The L1 norm of rewards values showed that the Q-ADP algorithm converged in 35 training iterations with 2241 data points added during training. The radius nearest neighbors function approximator was retuned throughout training to account for these additional points (final radius = 0.157). Comparison of pre-training and post-training simulations showed that the RL-MPC algorithm learned from both the data and the MPC generated trajectories to produce a sequence of optimal actions. For simulations without an added disturbance to feed concentration, the rewards value improved by 14.5%, and the mean absolute error (MAE) between system and target CB improved by 6%. Additionally, MPC allowed the Q-ADP algorithm to explore new states and update the Q function to more accurately approximate the state-action space. In simulation, the RL-MPC algorithm drove the system towards MPC-driven control when sparse RL data meant that the RL could not be trusted. Prior to training, the Q function incorporated a limited operating range, so MPC-driven control was necessary in simulations where a disturbance drove the state space outside of this initial range. After training, the Q-ADP controller learned from MPC-driven exploration, and the updated Q function accounted for an expanded operating range that included disturbances to the feed concentration. As a result, post-training simulations relied less on MPC-driven control because the Q function could be trusted in the expanded operating range. In simulations with a +10% feed concentration disturbance, the percentage of actions selected by minimizing the Q function rather than implementing the MPC generated action increased from 13% to 100% post-training.
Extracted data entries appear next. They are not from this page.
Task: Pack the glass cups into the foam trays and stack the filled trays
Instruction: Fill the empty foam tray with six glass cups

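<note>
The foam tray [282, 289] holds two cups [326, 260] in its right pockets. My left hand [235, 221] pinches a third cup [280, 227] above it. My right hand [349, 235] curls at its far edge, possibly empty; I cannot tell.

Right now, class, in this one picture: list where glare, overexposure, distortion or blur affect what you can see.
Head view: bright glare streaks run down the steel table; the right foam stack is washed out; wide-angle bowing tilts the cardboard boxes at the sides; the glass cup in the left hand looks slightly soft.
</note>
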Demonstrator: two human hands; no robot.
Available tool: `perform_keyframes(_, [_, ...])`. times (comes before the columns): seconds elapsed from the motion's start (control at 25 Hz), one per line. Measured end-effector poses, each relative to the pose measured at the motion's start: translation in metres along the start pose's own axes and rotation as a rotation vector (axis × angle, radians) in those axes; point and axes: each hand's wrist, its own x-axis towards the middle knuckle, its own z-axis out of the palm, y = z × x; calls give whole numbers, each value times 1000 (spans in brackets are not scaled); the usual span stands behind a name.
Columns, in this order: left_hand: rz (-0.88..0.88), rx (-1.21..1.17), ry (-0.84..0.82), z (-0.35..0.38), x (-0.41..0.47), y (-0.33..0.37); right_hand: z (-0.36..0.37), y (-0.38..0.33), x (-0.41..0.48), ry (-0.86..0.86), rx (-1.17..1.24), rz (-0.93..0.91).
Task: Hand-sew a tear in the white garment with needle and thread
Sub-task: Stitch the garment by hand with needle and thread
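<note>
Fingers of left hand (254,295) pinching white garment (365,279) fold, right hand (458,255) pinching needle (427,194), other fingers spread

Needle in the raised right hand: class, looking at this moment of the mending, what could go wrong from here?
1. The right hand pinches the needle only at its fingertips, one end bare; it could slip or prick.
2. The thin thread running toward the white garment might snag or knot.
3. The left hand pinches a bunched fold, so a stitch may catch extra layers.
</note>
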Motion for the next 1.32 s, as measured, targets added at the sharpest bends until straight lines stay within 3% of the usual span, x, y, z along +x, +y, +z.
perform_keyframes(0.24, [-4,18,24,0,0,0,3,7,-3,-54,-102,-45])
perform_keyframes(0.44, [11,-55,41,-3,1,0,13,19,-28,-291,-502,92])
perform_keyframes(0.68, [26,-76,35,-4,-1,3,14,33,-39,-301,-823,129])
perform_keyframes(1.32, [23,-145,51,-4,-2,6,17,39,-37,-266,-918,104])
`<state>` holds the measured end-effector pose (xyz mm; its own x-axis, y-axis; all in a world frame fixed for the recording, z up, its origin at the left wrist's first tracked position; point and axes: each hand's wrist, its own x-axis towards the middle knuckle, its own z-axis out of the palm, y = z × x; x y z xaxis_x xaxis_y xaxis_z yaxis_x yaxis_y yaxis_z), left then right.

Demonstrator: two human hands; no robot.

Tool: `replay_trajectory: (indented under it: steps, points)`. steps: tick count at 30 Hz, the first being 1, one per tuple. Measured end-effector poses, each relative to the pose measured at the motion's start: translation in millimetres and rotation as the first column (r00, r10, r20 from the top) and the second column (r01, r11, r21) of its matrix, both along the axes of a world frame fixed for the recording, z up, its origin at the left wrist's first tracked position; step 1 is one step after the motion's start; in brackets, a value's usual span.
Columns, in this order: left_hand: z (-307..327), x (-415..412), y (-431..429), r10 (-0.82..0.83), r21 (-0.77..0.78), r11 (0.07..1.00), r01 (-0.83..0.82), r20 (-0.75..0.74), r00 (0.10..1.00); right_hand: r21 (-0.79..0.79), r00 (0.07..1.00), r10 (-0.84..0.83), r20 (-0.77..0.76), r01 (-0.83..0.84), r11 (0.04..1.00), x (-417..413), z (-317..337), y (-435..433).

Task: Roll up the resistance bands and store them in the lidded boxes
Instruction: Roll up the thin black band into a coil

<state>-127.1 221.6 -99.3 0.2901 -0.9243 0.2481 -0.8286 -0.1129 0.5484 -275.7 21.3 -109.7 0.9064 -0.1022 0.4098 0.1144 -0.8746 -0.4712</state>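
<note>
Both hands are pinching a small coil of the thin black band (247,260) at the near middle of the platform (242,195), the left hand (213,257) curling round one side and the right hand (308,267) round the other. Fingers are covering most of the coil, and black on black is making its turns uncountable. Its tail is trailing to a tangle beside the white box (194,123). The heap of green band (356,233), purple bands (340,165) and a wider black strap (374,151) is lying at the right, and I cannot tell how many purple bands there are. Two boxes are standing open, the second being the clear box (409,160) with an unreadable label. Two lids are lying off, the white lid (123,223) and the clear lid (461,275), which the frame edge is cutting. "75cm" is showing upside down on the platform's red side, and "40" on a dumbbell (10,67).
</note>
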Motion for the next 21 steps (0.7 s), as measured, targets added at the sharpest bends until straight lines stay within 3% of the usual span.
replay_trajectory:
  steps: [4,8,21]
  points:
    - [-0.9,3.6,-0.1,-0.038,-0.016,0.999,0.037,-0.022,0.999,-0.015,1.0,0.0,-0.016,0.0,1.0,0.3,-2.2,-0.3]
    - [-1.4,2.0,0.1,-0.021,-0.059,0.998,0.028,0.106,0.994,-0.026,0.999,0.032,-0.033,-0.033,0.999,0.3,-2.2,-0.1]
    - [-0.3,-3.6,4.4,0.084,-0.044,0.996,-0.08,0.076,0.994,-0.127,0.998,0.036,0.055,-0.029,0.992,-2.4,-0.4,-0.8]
Furthermore, the rewards value improved by 27% and the MAE improved by 12%. Simulations where the disturbance in feed concentration was turned on and then off showed that the trained Q-ADP controller could drive the states and action back towards the target after a perturbation. Therefore, by utilizing MPC trajectories, the MPC-RL algorithm learned an expanded state-action space until a pure RL-driven approach could be implemented for control of the tested operating range.
Summary and Significance
Previous Q-ADP and RL-MPC studies have focused on using RL to improve the primary MPC controller, usually through integrating RL within MPC model optimization or the MPC cost function. In contrast, this work uses information generated by MPC trajectories to further inform the primary RL controller. This RL-MPC algorithm exploits both data-driven Q-ADP and model-driven MPC to control a system with continuous states and actions under incomplete mechanistic information. We tested the RL-MPC algorithm on the Van de Vusse system, which has characteristics analogous to the clinical RRT optimization problem. The results demonstrate the advantage of MPC-driven exploration when RL data is sparse, as well as the superior performance achievable once the RL can update using the MPC actions and system responses. This RL-MPC algorithm shows promise for application in RRT where mechanistic processes that are well-characterized, like patient fluid volume, could be modeled explicitly, while data-driven approaches capture system-level observations of unmeasurable intra-organ and intracellular processes that are not as well understood.